2 min read

My Kind of Startup

The need for realistic startup stories ... celebrating the ordinary entrepreneurs who build sustainable businesses, not just unicorns.
My Kind of Startup
Photo by Fuzail Ahmad / Unsplash

The startup mythology we celebrate is almost entirely fantasy. Billion-dollar exits, twenty-something founders, overnight success etc. These stories are so rare they're essentially fiction. This piece calls for something more honest and useful.

I want a story about a person that struggled for many years. That made lots of mistakes. That learned lessons the hard way. That eventually combined the right idea with the right execution in the right market to make a living. Not buy a boat you can land a helicopter on. Not conquer the world with iPads. Just make a living. The real startup story that most people live.

The stories we tell shape what we think is possible and what we think is worth pursuing. When we only celebrate the extreme outliers, we create a distorted view of what entrepreneurship actually looks like.

Most successful businesses aren't venture-funded unicorns. They're people who figured out how to solve a real problem for real customers and built something sustainable around it. They didn't "disrupt" entire industries, they found a niche and served it well.

In the startup community, we keep emphasizing the dramatic, the kids out of college cashing in on a billion-dollar IPO. But hell, that's not the story that any of us who are actually doing the work are actually living. We need more realistic success stories if we truly want to help each other out.

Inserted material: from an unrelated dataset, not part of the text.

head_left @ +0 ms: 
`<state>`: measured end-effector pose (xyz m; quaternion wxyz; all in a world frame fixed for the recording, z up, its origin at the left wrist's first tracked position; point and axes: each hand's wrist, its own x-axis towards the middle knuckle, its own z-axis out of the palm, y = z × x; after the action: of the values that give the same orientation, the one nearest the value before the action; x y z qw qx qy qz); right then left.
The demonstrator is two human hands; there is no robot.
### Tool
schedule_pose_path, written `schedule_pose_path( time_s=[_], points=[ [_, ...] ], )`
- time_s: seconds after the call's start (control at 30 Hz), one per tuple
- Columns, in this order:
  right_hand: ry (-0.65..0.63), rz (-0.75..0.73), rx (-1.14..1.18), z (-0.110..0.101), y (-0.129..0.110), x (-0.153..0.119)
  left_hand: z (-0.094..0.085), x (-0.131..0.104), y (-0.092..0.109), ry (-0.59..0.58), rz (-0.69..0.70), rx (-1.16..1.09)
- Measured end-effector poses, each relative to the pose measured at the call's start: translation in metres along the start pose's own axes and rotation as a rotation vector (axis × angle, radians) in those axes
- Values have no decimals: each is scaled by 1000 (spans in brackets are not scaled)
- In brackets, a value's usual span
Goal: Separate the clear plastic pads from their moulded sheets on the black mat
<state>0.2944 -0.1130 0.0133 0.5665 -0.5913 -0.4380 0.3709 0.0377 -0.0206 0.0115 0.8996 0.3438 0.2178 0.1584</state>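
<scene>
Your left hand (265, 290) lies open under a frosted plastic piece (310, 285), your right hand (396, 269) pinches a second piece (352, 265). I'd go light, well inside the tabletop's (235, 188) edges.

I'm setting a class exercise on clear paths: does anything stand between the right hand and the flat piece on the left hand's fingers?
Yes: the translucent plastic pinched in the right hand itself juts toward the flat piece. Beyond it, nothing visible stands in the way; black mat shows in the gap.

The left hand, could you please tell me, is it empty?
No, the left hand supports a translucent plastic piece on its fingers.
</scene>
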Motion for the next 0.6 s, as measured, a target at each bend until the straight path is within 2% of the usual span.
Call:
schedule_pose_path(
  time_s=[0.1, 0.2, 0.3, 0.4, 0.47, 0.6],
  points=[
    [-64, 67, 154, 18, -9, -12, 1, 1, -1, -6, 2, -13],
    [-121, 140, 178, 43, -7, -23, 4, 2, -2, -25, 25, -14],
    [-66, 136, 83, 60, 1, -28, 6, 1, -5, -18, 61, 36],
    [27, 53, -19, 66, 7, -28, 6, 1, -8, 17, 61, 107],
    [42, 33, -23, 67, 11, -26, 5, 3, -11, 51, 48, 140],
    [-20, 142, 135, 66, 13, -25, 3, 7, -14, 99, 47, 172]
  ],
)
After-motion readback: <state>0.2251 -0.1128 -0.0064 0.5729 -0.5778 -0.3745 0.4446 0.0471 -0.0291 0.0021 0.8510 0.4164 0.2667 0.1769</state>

I think the emphasis on dramatic stories does real harm. It makes normal business building seem like failure. If you're not growing 10x year over year, if you're not raising millions in funding, if you're not featured in TechCrunch, then somehow you're not doing it right.

But the unsexy truth is that most valuable businesses grow slowly and steadily. They serve customers well, they improve incrementally, they build sustainable operations. The founder doesn't become famous, but they build something meaningful and profitable.

These stories matter because they're actionable. You can learn from someone who spent three years figuring out pricing, who struggled with hiring their first employee, who found creative ways to bootstrap growth. You can't learn much from someone who got lucky with timing and raised $50 million.

Tell me more of those stories. Please.

I want to hear about the consultancy that slowly built recurring revenue. The SaaS product that took two years to find product-market fit. The e-commerce business that grew through word-of-mouth and careful optimisation. The service business that learned to scale without sacrificing quality.

These are the stories that would actually help people building things. These are the models worth emulating.